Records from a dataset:
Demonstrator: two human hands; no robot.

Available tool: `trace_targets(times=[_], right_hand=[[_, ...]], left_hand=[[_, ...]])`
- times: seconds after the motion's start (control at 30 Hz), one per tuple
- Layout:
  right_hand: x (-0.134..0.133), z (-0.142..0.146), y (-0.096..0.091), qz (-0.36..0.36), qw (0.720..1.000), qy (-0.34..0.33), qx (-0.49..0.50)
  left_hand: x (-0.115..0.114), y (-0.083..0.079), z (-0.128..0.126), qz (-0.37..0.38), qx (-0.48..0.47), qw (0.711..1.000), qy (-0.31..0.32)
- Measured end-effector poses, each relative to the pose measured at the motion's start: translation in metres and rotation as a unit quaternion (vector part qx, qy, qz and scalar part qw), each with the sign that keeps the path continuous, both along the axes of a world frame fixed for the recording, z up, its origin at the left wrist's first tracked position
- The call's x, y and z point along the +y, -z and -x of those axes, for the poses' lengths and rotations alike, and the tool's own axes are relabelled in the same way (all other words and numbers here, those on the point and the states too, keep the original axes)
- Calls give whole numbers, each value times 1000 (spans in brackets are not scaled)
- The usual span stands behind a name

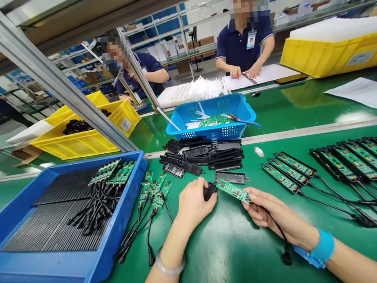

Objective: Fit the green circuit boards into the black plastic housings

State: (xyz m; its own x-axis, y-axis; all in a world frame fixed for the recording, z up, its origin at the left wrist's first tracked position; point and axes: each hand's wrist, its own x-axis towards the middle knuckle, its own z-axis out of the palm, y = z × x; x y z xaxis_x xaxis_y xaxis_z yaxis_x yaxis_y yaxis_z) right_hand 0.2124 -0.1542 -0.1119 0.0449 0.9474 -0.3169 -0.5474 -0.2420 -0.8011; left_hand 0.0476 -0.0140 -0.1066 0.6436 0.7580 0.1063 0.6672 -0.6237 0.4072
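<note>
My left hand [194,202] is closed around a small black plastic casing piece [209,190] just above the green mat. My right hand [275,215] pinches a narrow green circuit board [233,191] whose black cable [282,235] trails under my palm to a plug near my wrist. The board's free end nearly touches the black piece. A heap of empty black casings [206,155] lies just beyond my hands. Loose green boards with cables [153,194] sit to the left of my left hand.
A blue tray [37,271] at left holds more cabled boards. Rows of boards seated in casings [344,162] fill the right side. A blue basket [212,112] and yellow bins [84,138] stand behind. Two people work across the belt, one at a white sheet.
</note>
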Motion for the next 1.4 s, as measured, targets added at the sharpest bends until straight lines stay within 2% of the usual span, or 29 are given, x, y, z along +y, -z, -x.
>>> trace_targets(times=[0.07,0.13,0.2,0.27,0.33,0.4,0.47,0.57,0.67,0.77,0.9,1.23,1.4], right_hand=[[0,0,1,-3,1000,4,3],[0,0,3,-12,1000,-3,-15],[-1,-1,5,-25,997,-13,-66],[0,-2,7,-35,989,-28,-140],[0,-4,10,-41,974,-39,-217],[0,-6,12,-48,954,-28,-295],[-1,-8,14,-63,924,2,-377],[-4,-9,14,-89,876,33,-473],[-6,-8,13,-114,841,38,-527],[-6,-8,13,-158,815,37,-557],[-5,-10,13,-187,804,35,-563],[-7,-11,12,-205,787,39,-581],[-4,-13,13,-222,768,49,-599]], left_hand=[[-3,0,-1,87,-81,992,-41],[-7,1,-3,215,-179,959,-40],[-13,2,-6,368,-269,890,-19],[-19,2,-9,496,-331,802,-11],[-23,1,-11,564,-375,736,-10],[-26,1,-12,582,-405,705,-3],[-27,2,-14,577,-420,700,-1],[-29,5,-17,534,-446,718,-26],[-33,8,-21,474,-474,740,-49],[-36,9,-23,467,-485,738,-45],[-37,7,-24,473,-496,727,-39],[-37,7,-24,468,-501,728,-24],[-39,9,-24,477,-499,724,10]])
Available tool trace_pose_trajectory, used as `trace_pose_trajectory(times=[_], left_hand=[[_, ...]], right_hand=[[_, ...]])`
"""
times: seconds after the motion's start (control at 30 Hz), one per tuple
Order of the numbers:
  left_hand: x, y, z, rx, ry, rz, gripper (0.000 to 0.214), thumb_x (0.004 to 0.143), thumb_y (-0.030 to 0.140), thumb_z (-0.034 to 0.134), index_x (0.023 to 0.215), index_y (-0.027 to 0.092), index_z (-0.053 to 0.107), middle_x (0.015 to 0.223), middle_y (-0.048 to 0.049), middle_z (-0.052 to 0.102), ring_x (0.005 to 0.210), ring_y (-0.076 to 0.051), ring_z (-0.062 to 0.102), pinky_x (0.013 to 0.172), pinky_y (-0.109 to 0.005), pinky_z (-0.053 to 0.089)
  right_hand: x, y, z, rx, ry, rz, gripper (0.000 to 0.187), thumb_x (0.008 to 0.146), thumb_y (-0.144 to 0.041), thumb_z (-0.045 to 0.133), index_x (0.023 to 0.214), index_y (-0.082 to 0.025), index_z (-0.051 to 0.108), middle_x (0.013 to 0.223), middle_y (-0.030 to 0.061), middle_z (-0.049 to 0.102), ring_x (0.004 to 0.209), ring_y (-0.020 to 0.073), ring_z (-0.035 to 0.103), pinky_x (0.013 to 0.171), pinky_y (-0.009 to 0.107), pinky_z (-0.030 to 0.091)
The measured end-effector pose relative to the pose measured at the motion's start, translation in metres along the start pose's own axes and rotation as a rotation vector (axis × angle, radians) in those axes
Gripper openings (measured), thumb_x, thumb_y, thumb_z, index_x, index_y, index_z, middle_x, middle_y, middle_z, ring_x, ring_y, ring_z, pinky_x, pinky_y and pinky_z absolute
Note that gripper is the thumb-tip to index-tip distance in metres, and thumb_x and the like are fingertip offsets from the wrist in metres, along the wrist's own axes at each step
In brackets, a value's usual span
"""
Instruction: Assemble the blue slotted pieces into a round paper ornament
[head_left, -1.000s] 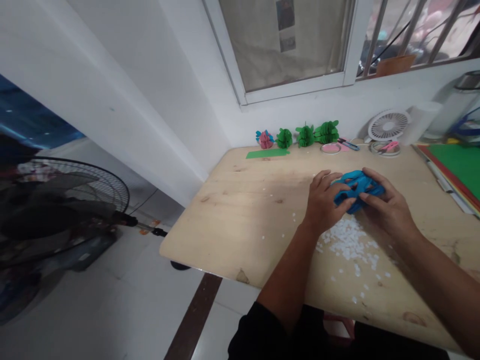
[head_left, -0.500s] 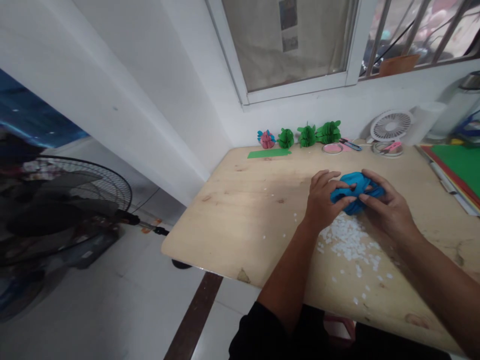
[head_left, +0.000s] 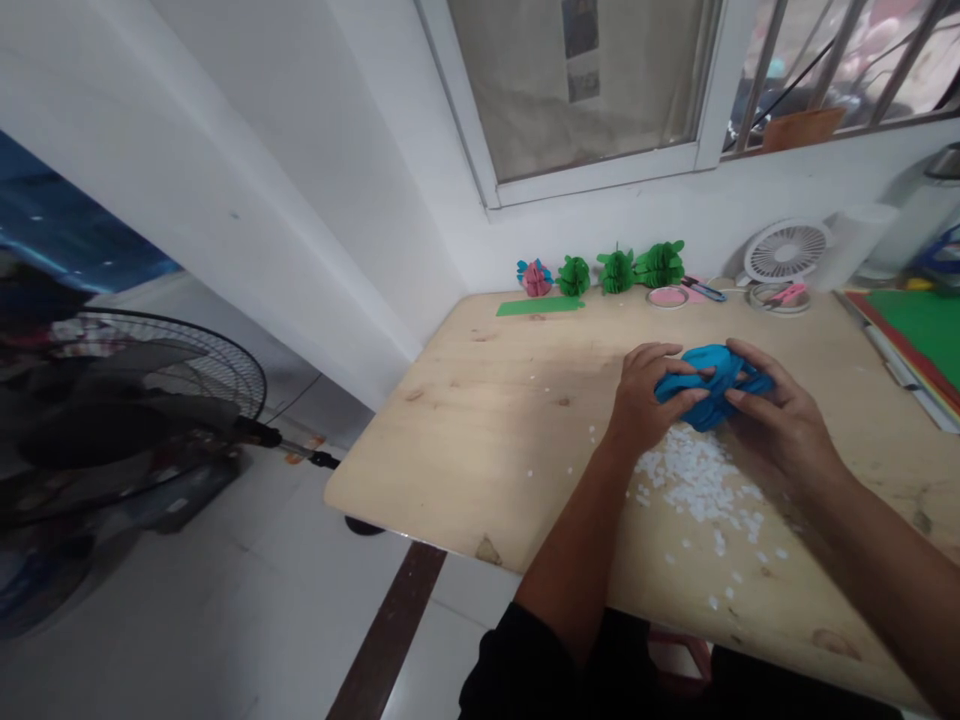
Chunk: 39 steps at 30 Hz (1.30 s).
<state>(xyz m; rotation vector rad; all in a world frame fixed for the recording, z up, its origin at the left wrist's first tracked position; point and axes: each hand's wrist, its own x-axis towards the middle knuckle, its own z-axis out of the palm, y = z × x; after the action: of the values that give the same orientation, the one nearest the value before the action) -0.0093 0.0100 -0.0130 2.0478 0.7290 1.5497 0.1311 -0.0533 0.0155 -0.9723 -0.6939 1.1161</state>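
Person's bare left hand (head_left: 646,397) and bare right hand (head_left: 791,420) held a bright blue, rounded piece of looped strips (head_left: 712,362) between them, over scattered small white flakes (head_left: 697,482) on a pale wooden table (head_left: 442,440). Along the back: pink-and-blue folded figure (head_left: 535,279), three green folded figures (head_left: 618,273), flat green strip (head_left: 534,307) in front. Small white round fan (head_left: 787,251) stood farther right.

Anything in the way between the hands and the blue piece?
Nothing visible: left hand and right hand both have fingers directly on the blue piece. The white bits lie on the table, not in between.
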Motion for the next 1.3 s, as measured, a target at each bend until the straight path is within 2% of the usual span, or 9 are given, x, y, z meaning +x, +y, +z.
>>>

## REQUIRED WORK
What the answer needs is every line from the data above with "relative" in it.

## FINISHED TASK
- Measured end-effector poses, each relative to the pose measured at the motion's start: translation in metres and rotation as a unit quaternion (vector part qx, qy, qz and scalar part qw), each with the sign that keeps the path continuous, both along the axes of a world frame fixed for the recording, z up, its origin at the left wrist's first tracked position
The measured end-effector pose relative to the pose measured at the motion's start, translation in metres along the start pose's own axes and rotation as a rotation vector (axis × angle, radians) in those axes

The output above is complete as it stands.